The designation will become official on Oct. 4 -- 60 days after the rule was
published in Federal Register on Aug. 5.

The Clean Air Act directs Louisiana to develop a plan within 18 months of
that Oct. 4 designation to show how the area will meet the sulfur dioxide
health standard and get into compliance no later than 5 years from the
designation. The EPA must sign off on the state's plan.

This year, air quality in St. Bernard has exceeded the federal one-hour
sulfur dioxide health standard 34 times, according to the readings at the
DEQ's ambient air monitor in the Chalmette Vista neighborhood.

The last overage was on Aug. 9, when the monitor recorded a reading just
slightly over the 75 parts per billion sulfur dioxide standard.

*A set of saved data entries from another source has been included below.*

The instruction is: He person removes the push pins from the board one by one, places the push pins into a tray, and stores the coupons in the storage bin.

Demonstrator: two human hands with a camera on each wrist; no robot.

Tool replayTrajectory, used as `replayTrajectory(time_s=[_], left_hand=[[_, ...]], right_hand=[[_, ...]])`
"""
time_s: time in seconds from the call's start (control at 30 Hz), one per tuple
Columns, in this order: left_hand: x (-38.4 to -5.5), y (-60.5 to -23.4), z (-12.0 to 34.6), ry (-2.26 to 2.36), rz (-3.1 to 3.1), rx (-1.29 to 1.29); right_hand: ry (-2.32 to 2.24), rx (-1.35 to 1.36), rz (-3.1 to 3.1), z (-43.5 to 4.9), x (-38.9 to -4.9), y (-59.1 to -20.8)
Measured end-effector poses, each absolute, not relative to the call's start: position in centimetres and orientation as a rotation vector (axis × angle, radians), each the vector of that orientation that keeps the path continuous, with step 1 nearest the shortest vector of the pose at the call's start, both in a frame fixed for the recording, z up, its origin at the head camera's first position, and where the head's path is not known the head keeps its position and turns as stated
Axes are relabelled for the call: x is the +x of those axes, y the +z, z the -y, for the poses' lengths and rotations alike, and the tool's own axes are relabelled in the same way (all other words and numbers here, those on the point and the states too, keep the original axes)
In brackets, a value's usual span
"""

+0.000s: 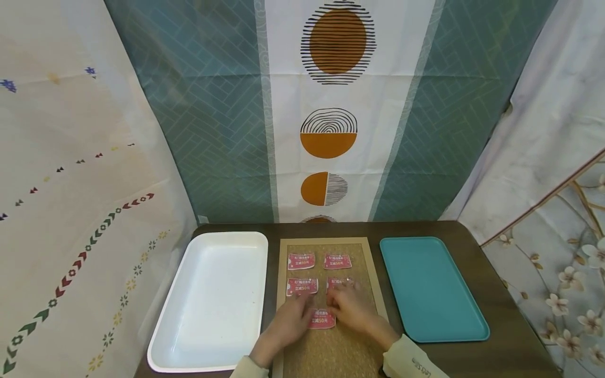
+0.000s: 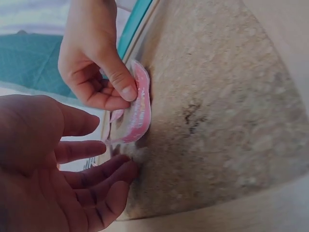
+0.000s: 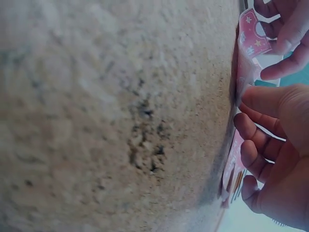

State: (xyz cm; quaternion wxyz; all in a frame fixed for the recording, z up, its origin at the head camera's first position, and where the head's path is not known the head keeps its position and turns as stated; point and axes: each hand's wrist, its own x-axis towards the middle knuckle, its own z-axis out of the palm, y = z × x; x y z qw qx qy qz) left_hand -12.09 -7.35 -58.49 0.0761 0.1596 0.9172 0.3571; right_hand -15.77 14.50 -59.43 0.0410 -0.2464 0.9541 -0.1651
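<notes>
A pink-red paper coupon (image 1: 322,318) in a clear sleeve lies low on the framed cork board (image 1: 326,357), between both hands. My right hand (image 1: 352,307) pinches its right end between thumb and fingers; in the left wrist view the coupon (image 2: 141,113) bows up off the cork. My left hand (image 1: 290,317) is at the coupon's other end, its thumb and fingers loosely bent and apart, an index fingertip right at the edge. Above are more coupons in two columns: upper left (image 1: 301,261), upper right (image 1: 337,261), middle left (image 1: 302,286) and middle right (image 1: 336,282), partly hidden by my right hand.
A white tray (image 1: 163,336) stands left of the board on the dark wooden table (image 1: 501,320). To the right lies a teal tray (image 1: 432,289). Patterned cloths hang behind the table and at both sides.
</notes>
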Motion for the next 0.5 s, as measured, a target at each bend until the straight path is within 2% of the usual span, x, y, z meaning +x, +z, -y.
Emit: replayTrajectory(time_s=[0.23, 0.5], left_hand=[[-11.66, -58.99, 7.16, 1.091, -2.730, 0.452], [-11.47, -59.44, 6.79, 1.132, -2.753, 0.540]], right_hand=[[-0.565, -0.725, -2.889, -14.47, -15.57, -59.92], [-0.614, -0.695, -2.860, -14.24, -15.52, -59.72]])
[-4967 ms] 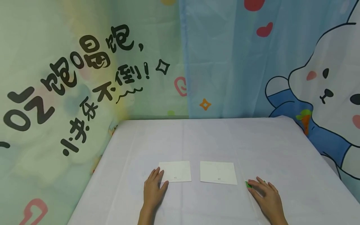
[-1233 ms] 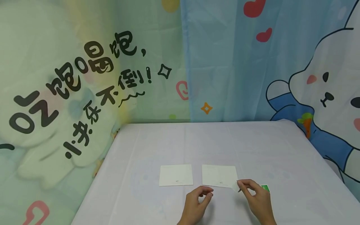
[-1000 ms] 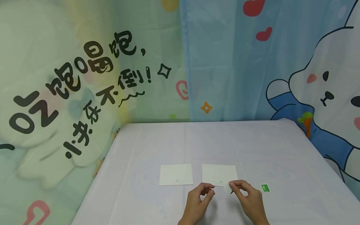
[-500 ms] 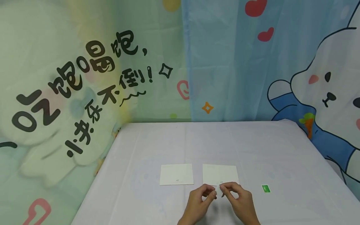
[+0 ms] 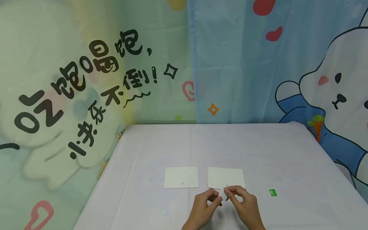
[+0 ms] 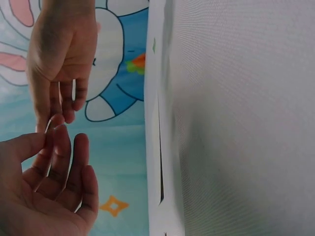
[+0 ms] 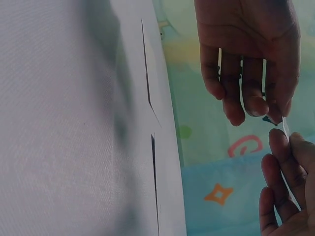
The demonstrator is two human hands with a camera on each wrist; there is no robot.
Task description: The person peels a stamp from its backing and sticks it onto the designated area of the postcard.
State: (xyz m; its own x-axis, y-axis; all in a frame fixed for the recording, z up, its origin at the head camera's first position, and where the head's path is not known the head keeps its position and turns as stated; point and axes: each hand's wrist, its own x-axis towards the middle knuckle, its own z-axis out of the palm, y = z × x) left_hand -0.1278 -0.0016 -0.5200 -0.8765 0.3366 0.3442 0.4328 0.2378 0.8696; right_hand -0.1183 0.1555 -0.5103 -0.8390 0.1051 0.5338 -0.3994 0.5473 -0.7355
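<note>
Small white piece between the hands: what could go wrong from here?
1. The small white piece looks thin and is held only at the fingertips of the left hand and right hand; it might slip or crease.
2. The right-hand white card lies just beyond the hands; lowering them could nudge it.

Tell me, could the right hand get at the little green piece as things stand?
Probably yes: the green piece lies uncovered on the table, with nothing visible between it and the right hand. That hand pinches a white piece, though, so it might have to let go first.
</note>
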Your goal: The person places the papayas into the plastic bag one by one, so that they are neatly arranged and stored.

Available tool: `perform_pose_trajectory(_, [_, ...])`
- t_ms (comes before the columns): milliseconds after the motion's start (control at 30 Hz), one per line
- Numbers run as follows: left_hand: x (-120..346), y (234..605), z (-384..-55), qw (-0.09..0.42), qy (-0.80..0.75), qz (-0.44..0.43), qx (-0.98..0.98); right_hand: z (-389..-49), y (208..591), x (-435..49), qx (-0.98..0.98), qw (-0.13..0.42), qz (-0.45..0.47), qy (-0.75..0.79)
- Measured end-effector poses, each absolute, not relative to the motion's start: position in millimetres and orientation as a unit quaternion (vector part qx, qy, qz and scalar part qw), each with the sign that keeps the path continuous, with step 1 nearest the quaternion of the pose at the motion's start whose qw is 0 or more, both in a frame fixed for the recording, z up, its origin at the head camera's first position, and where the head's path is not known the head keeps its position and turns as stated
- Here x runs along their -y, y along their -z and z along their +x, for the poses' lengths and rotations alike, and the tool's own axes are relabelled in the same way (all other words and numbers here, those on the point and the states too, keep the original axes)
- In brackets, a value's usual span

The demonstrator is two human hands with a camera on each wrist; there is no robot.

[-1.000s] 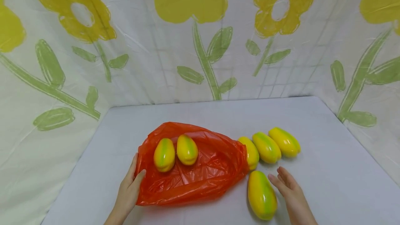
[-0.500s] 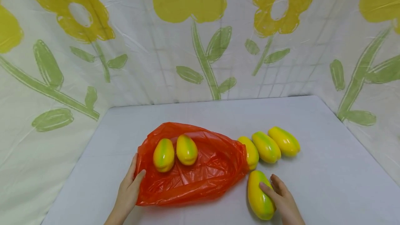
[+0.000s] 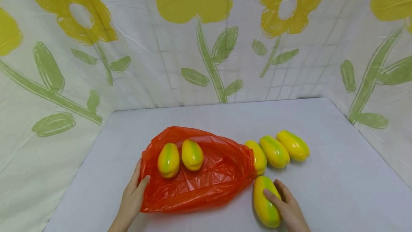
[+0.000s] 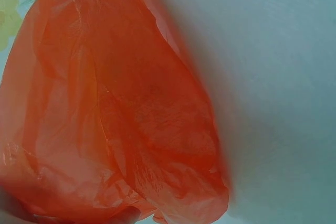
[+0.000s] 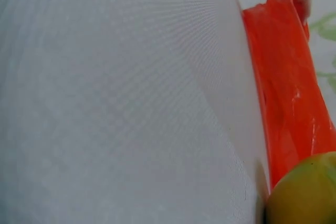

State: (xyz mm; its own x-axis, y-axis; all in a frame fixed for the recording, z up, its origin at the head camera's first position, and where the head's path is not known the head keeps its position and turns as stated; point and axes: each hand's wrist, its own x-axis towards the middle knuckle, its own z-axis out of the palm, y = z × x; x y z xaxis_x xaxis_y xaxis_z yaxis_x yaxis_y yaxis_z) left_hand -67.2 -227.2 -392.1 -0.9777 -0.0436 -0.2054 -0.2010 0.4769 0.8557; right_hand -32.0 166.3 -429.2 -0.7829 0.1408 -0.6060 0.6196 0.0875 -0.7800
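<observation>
Red plastic bag (image 3: 212,174) sits mouth open on the white table (image 3: 341,182), w/ 2 yellow-green fruits (image 3: 168,160) side by side in its L half. L hand (image 3: 131,192) pinches bag's L edge, thumb on the inner side, other fingers partly hidden behind. R hand (image 3: 288,203) holds the near fruit (image 3: 266,203): thumb over its top, fingers round its R side. That fruit is just outside bag's R end; can't tell if it touches table. 3 more fruits (image 3: 274,152) in a row beyond, leftmost partly covered by bag's rim.
</observation>
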Motion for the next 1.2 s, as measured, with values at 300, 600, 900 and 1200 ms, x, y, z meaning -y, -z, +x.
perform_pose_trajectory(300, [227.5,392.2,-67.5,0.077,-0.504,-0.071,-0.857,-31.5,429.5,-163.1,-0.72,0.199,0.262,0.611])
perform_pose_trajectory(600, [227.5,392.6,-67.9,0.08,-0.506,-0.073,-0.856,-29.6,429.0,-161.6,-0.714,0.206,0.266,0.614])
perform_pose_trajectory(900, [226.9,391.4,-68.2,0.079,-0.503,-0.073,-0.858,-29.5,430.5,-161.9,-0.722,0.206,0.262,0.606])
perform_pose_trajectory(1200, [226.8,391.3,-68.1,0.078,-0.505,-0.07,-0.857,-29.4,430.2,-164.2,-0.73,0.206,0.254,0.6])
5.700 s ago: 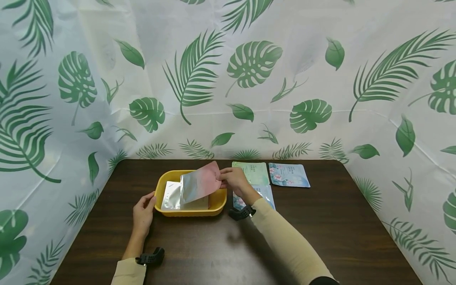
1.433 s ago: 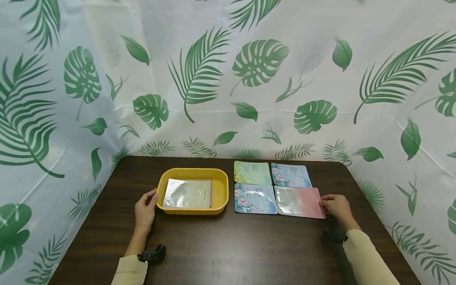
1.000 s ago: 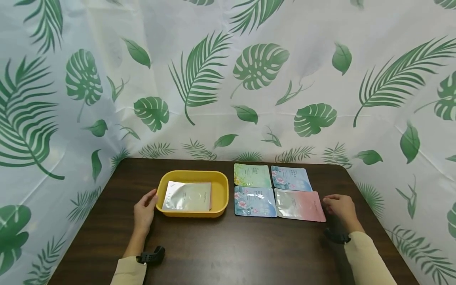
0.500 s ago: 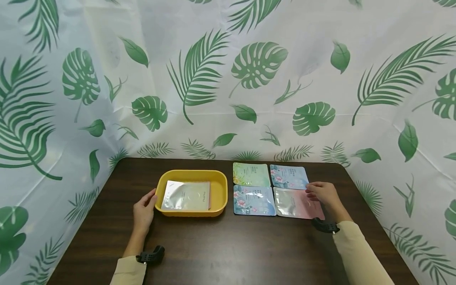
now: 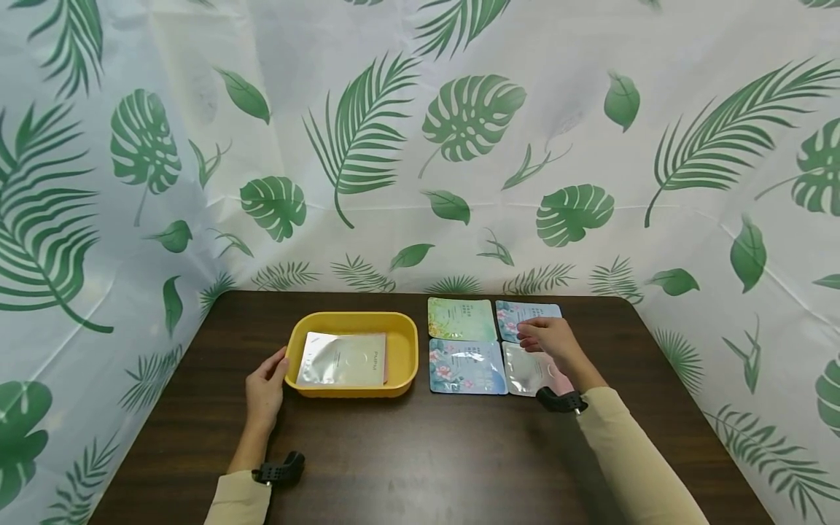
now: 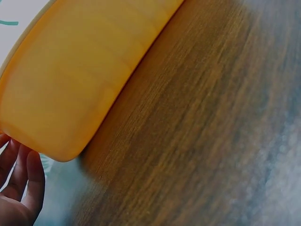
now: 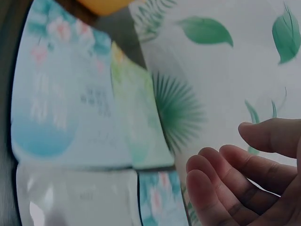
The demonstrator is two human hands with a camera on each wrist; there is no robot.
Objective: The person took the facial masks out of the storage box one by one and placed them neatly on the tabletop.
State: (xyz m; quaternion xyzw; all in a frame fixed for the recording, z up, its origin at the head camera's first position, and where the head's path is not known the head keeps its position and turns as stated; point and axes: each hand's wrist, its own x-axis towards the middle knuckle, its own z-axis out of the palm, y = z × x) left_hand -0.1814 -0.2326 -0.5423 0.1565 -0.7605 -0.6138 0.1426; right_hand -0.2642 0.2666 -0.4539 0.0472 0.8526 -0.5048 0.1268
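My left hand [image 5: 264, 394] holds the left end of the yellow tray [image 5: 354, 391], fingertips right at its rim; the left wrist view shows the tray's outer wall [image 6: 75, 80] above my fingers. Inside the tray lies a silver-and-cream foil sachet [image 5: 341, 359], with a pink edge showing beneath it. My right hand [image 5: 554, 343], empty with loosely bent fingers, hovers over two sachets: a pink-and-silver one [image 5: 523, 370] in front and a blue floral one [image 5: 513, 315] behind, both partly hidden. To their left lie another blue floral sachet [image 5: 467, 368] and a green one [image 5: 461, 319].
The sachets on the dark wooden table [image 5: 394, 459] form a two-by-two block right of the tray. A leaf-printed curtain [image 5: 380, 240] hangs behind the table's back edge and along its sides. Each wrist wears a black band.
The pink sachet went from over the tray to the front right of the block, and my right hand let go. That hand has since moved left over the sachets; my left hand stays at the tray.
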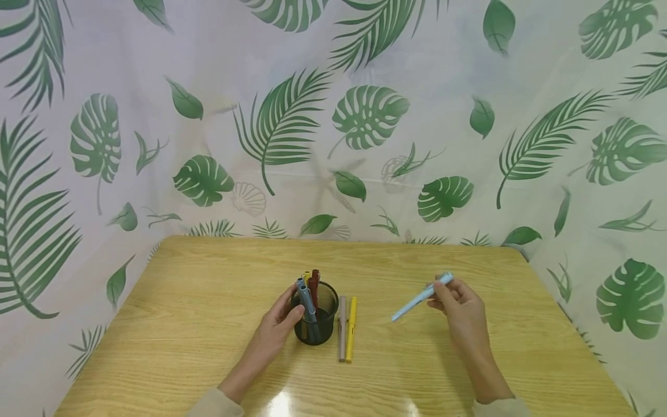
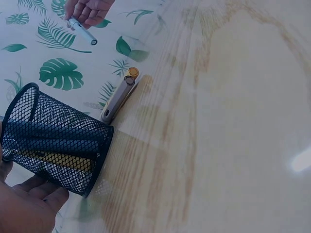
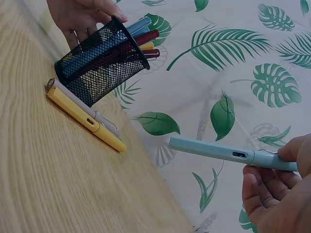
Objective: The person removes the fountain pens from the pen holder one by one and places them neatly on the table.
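Note:
My left hand [image 1: 273,327] holds a black mesh pen holder [image 1: 324,331] by its left side, thumb toward the front. Inside lean several pens: blue pens [image 1: 307,302], dark red pens [image 3: 151,36] and a yellow one. Out to the right, my right hand [image 1: 465,317] pinches a light blue pen [image 3: 211,149] near one end, between thumb and fingers. That pen is tilted above the table, its other end pointing left toward the holder. Between the hands, a grey pen [image 1: 342,333] and a yellow pen [image 1: 351,331] lie side by side, just right of the holder.
The wooden table [image 1: 208,278] reaches back to a white cloth backdrop [image 1: 312,191] printed with green leaves. The cloth also hangs along the left and right sides. Light glares off the table's front part.

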A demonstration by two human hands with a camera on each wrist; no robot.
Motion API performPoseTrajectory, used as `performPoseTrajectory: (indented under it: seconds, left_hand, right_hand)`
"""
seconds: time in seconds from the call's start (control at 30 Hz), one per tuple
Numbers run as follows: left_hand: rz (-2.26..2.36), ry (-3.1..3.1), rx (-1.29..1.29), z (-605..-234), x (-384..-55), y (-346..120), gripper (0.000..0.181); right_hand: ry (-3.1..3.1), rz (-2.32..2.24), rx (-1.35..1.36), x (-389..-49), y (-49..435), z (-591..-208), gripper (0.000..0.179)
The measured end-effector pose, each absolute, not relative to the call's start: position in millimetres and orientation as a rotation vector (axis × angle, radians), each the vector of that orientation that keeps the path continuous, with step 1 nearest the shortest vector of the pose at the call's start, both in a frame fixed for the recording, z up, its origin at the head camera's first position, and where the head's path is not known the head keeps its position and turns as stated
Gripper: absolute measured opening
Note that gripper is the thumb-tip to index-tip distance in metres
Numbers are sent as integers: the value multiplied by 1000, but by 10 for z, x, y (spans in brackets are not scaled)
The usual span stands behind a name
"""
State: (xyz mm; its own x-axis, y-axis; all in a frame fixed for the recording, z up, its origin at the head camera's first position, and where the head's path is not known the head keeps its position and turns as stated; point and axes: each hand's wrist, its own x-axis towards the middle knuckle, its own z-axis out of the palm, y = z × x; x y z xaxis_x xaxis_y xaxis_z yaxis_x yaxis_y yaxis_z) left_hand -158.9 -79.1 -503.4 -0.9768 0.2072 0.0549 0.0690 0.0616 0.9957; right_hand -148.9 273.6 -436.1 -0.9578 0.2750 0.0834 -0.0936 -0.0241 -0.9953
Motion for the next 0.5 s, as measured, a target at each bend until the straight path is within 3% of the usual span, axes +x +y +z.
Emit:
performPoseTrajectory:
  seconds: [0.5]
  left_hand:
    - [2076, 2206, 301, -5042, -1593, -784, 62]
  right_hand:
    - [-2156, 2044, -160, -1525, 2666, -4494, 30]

The previous
overage had been monitored on June 8.

Studies have shown a connection between short-term exposure to sulfur
dioxide and respiratory illnesses, particularly in at-risk populations
including children, the elderly and people suffering from asthma, according
to the EPA. In January, a New Orleans-based environmental group, the
Louisiana Bucket Brigade, released a nonscientific survey showing 70 people
in the Chalmette area had reported respiratory problems, headaches or eye
irritation because of the heightened sulphur dioxide levels.

The DEQ letter to the parish commissioners also stated that Rain CII has
begun constructing a new 199-foot tall waste heat boiler stack. DEQ and Rain
CII entered into a consent agreement in June that states Rain CII will
replace its current stack - which is 120 feet high - with the new, higher
one. That new stack must be operational no later than Dec. 31, but the
recent DEQ letter said the new stack is "expected to be completed sooner"
than the deadline.

Raising the stack at the plant will not reduce the amount of pollution
released, it simply will change the dispersion of the SO2. In other words,
the Chalmette Vista monitoring station isn't expected to pick up as much of
the S02 simply because the pollution is expected to spread out more.

But Rain CII also has agreed to cut its permitted S02 levels in half, from
2,500 pounds of S02 an hour to 1,200 an hour as part of the agreement.